* _EXERCISE DATA_:
=-=-=-=-=
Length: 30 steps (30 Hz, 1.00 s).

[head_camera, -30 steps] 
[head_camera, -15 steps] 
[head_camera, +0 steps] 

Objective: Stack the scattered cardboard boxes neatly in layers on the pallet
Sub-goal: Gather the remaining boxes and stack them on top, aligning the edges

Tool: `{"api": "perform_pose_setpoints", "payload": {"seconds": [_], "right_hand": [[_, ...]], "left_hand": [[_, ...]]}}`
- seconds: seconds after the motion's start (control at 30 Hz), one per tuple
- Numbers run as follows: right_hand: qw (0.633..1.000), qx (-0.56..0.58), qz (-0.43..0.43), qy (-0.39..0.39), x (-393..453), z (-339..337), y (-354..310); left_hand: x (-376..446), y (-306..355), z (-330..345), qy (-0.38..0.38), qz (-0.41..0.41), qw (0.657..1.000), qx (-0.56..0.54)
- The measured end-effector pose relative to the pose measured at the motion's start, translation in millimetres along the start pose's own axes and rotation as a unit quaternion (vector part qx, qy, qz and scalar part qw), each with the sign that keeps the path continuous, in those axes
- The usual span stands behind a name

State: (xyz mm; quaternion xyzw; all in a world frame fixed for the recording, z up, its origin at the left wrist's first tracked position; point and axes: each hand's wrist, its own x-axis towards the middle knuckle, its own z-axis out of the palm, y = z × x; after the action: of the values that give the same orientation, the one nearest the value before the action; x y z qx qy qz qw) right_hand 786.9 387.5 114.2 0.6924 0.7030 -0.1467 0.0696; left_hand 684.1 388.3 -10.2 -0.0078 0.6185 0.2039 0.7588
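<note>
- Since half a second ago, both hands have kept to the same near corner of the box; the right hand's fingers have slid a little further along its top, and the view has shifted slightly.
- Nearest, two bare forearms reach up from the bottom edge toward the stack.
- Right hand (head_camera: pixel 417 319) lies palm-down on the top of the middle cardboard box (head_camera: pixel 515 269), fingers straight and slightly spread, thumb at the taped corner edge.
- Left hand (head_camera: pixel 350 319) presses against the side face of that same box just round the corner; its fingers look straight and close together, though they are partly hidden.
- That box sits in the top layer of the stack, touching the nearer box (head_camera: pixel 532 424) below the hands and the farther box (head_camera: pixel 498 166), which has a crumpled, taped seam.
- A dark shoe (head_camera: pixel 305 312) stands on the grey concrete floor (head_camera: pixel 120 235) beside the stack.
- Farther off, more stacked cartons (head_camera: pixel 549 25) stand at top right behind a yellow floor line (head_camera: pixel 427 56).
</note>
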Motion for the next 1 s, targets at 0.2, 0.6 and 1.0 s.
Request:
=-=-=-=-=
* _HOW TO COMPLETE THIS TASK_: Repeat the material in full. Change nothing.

* _EXERCISE SOLUTION_:
Length: 30 steps (30 Hz, 1.00 s).

[head_camera, -30 steps] 
[head_camera, -15 steps] 
[head_camera, +0 steps] 

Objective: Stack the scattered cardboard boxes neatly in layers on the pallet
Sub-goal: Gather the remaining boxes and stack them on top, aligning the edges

Tool: `{"api": "perform_pose_setpoints", "payload": {"seconds": [_], "right_hand": [[_, ...]], "left_hand": [[_, ...]]}}`
- seconds: seconds after the motion's start (control at 30 Hz), one per tuple
- Numbers run as follows: right_hand: qw (0.633..1.000), qx (-0.56..0.58), qz (-0.43..0.43), qy (-0.39..0.39), x (-393..453), z (-339..337), y (-354..310); left_hand: x (-376..446), y (-306..355), z (-330..345), qy (-0.38..0.38), qz (-0.41..0.41), qw (0.657..1.000), qx (-0.56..0.54)
- The measured end-effector pose relative to the pose measured at the motion's start, translation in millimetres along the start pose's own axes and rotation as a unit quaternion (vector part qx, qy, qz and scalar part qw), each with the sign that keeps the path continuous, in those axes
- The usual span stands behind a name

State: (xyz mm; quaternion xyzw; all in a world frame fixed for the recording, z up, its origin at the left wrist's first tracked position; point and axes: each hand's wrist, its own x-axis towards the middle knuckle, its own z-axis out of the palm, y = z × x; after the action: of the values that give the same orientation, the one nearest the value before the action; x y z qx qy qz qw) right_hand 786.9 387.5 114.2 0.6924 0.7030 -0.1467 0.0696; left_hand 684.1 388.3 -10.2 -0.0078 0.6185 0.2039 0.7588
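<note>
- Since half a second ago, both hands have kept to the same near corner of the box; the right hand's fingers have slid a little further along its top, and the view has shifted slightly.
- Nearest, two bare forearms reach up from the bottom edge toward the stack.
- Right hand (head_camera: pixel 417 319) lies palm-down on the top of the middle cardboard box (head_camera: pixel 515 269), fingers straight and slightly spread, thumb at the taped corner edge.
- Left hand (head_camera: pixel 350 319) presses against the side face of that same box just round the corner; its fingers look straight and close together, though they are partly hidden.
- That box sits in the top layer of the stack, touching the nearer box (head_camera: pixel 532 424) below the hands and the farther box (head_camera: pixel 498 166), which has a crumpled, taped seam.
- A dark shoe (head_camera: pixel 305 312) stands on the grey concrete floor (head_camera: pixel 120 235) beside the stack.
- Farther off, more stacked cartons (head_camera: pixel 549 25) stand at top right behind a yellow floor line (head_camera: pixel 427 56).
</note>
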Motion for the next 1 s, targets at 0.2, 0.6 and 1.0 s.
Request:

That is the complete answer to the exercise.